The Administration Agreement between the Partnership, the Trustee, and the Issuer restates the obligations of the Administrator set out in the Trust Agreement. Specifically, the Administration Agreement gives the Administrator the obligation to make all normal business decisions and give any directions requested in connection with the Class B Certificates. The Administration Agreement is attached hereto as Exhibit 10.3 and is incorporated herein by reference.

Taxable Secured Notes 2022 Series A Repayment

The Partnership used approximately $57.9 million of proceeds from the TEBS Residual Financing Facility transaction described above to make a partial repayment of the outstanding principal and accrued interest of the Taxable Secured Notes 2022 Series A (the “Secured Notes”) issued by a subsidiary of the Partnership. Upon repayment, the security interests the Partnership had given in the entities that previously owned the Class B Certificates were terminated. The partial redemption was completed at par value plus accrued interest.
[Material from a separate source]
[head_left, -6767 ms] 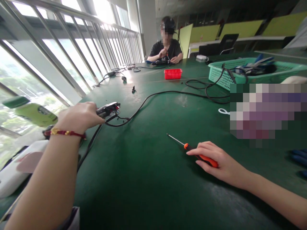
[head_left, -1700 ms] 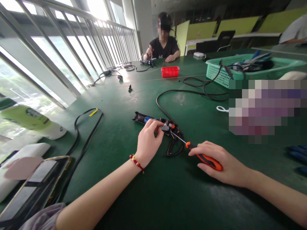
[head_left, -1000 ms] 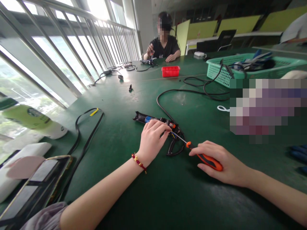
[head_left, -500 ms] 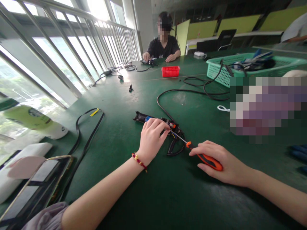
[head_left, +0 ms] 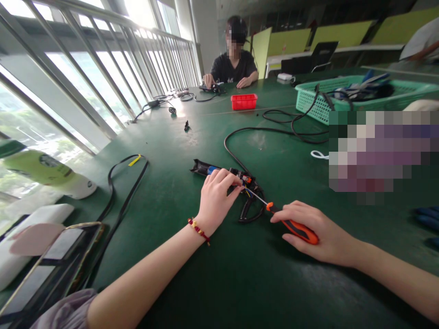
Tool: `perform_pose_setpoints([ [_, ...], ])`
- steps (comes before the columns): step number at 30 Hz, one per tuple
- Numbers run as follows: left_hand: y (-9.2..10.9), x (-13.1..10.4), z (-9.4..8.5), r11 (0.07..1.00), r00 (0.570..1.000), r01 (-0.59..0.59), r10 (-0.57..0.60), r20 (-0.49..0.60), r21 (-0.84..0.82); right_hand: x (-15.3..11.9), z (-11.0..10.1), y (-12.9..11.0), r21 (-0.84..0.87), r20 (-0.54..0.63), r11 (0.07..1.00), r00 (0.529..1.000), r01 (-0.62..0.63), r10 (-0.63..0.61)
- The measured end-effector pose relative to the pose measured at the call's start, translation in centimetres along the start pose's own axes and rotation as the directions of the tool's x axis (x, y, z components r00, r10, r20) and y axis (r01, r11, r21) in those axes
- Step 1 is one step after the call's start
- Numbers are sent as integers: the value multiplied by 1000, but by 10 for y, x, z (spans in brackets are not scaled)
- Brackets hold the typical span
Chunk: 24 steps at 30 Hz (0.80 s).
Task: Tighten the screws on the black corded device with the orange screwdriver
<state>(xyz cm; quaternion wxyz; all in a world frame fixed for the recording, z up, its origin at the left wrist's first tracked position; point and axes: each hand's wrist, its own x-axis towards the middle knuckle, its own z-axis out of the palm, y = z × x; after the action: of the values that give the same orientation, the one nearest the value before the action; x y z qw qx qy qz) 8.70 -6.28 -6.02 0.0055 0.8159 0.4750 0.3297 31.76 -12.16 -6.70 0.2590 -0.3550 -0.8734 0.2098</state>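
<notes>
A black device with blue and orange parts lies on the green table, its inner parts and thin coloured wires exposed at the right end. My left hand rests over its middle, thumb and fingertips pinched beside the wires; what they pinch is too small to make out. Wrapped round the orange and black handle of a screwdriver is my right hand. The metal shaft points up and left, its tip close to my left fingertips. A black coiled cord loops below the device.
A red bin and a green basket of tools stand farther back. Black cable curves behind the device. On the left are a strap, a bottle and a phone. A person sits opposite.
</notes>
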Motion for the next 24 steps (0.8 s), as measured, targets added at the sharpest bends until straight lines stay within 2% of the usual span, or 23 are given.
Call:
perform_pose_setpoints([
  [6, -1, 0, 0, 1000, 1000, 18, -18, 5, -19, 1, -3, -2, -17, 38, 1000, 999, 0, 1],
  [14, -1, -2, 2, 999, 1000, -18, 18, -10, -27, 0, -2, -1, -25, 18, 1000, 1000, 9, -8],
  [19, -1, -3, 3, 1000, 999, -28, 28, -17, 8, -2, 0, -1, -10, -83, 999, 996, -39, 38],
  [24, -1, -3, 4, 999, 999, -28, 28, -38, 20, -6, -2, -2, -55, -280, 998, 960, -35, 18],
])
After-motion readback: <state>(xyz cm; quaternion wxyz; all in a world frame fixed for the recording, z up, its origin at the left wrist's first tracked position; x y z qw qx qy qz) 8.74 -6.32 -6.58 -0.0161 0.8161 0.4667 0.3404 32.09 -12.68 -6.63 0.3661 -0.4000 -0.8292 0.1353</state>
After the partial prepayment, the Secured Notes had an outstanding principal balance of approximately $20.3 million.

Item 2.03. Creation of a Direct Financial Obligation or an Obligation under an Off-Balance Sheet Arrangement of a Registrant.

The information set forth under Item 1.01 above with respect to the TEBS Residual Financing Facility and Secured Notes is hereby incorporated by reference into this Item 2.03, insofar as it relates to the creation of a direct financial obligation of the Partnership or an obligation under an off-balance sheet arrangement of the Partnership.

Item 8.01 Other Events.

On November 6, 2023, the Partnership issued a press release announcing the closing of the TEBS Residual Financing Facility, a copy of which is attached as Exhibit 99.1 and is incorporated by reference herein.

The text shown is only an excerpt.